- _Activity_: Your answer must be an exact copy of the lines below, from the first through the one with "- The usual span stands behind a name", with no pictures.
# # # # #
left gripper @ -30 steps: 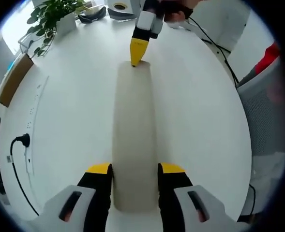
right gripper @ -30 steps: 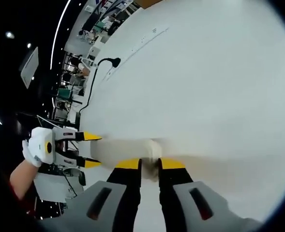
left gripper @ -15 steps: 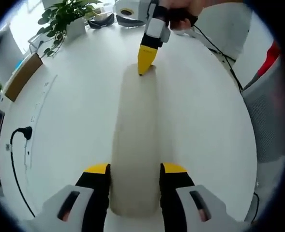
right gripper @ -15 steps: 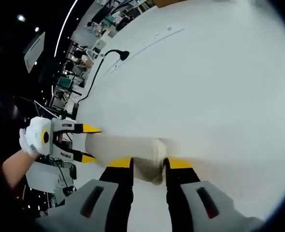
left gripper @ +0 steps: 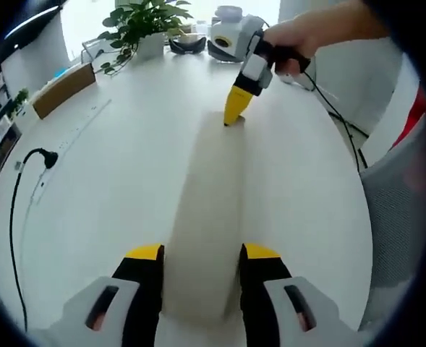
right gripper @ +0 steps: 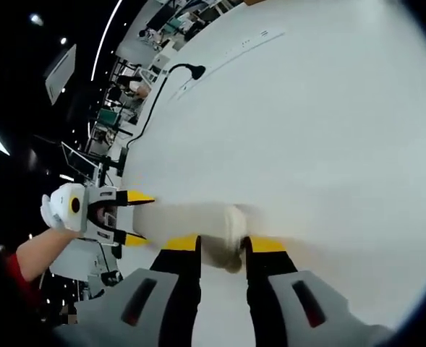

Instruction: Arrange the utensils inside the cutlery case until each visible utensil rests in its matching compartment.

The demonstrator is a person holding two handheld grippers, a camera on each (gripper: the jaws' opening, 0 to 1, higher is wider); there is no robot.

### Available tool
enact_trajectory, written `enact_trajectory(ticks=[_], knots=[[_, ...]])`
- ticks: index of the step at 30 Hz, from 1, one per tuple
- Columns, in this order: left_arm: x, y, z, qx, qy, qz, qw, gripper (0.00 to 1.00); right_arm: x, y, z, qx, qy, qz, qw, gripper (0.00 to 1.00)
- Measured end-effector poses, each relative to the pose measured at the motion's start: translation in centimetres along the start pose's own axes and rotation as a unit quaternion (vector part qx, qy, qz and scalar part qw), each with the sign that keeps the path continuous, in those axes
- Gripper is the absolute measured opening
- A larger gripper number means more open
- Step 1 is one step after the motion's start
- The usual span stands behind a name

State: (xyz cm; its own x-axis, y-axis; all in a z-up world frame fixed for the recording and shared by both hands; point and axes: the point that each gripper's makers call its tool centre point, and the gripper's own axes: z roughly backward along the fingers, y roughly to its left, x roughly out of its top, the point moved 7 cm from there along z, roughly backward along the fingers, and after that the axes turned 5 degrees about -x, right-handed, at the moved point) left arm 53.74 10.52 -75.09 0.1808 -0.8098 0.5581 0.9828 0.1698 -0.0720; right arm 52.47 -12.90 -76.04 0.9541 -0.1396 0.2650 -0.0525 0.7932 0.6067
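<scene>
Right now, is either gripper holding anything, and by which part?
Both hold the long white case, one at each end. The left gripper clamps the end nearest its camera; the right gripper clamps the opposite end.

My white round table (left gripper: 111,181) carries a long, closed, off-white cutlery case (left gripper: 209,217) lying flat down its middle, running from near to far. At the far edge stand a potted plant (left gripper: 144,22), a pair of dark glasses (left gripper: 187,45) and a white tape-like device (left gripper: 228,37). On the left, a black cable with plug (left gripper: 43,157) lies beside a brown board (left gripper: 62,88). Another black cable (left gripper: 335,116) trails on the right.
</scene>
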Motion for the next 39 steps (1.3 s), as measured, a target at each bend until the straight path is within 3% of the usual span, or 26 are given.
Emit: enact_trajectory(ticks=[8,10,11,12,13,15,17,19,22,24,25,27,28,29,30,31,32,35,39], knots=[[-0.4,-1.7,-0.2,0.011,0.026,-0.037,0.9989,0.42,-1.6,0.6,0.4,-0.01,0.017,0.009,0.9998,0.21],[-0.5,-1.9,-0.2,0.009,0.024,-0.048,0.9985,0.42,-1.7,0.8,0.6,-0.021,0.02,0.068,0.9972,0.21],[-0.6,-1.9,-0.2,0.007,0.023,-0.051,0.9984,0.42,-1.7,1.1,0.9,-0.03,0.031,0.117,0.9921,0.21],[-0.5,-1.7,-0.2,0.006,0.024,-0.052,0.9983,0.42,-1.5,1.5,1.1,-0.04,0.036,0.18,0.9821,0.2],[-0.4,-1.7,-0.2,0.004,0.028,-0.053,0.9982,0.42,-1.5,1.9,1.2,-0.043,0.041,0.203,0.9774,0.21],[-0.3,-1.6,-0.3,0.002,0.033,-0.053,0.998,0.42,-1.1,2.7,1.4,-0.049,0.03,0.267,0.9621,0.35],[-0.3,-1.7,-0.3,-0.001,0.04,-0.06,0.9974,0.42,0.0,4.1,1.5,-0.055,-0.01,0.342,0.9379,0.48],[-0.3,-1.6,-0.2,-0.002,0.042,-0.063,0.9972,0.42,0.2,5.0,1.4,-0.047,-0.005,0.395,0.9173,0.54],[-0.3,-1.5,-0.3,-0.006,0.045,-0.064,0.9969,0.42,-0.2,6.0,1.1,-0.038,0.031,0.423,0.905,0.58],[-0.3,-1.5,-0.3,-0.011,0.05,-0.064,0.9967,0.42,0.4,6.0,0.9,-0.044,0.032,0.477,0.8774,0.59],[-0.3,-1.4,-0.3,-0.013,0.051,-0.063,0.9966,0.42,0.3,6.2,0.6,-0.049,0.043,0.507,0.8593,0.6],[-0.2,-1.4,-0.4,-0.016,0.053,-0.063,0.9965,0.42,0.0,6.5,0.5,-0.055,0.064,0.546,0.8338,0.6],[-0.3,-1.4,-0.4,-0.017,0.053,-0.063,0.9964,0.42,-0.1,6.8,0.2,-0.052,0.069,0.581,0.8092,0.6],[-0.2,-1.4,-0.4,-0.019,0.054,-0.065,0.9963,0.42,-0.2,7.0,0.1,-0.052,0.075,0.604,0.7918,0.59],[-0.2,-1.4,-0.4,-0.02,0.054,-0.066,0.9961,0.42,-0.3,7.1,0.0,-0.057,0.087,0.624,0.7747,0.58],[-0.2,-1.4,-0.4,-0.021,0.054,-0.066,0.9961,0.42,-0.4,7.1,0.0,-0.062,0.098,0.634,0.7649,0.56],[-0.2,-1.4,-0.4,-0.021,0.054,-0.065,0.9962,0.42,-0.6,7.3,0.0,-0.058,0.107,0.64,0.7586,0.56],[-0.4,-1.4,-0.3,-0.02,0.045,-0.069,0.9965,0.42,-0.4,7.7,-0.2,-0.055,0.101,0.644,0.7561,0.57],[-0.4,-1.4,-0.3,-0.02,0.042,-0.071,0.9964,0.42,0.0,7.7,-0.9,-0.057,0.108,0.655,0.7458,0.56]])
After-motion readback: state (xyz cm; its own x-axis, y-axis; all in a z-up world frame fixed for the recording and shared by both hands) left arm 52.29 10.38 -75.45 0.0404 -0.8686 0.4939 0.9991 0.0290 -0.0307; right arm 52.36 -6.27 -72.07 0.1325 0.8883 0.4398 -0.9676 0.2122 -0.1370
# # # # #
- _The completed task_:
left gripper @ -30 steps: 
right gripper @ -30 steps: 
left gripper @ -15 steps: 
right gripper @ -15 steps: 
left gripper @ +0 steps: 
right gripper @ +0 steps: 

Instruction: Arrange the utensils inside the cutlery case until each visible utensil rests in its matching compartment.

The demonstrator is a person holding two handheld grippers, a camera on each (gripper: the jaws' opening, 0 to 1, higher is wider); there is no robot.

### Available tool
enact_trajectory, written `enact_trajectory(ticks=[_], knots=[[_, ...]])`
- ticks: index of the step at 30 Hz, from 1, one per tuple
- Columns, in this order: left_arm: x, y, z, qx, qy, qz, qw, gripper (0.00 to 1.00); right_arm: x, y, z, qx, qy, qz, qw, gripper (0.00 to 1.00)
- Measured end-effector poses, each relative to the pose measured at the motion's start: translation in centimetres along the start pose's own axes and rotation as a unit quaternion (vector part qx, qy, qz and scalar part qw), each with the sign that keeps the path continuous, in those axes
- Gripper is the absolute measured opening
- A larger gripper number means more open
- Step 1 is one step after the motion's start
- The usual span stands behind a name

This exercise has no more to it.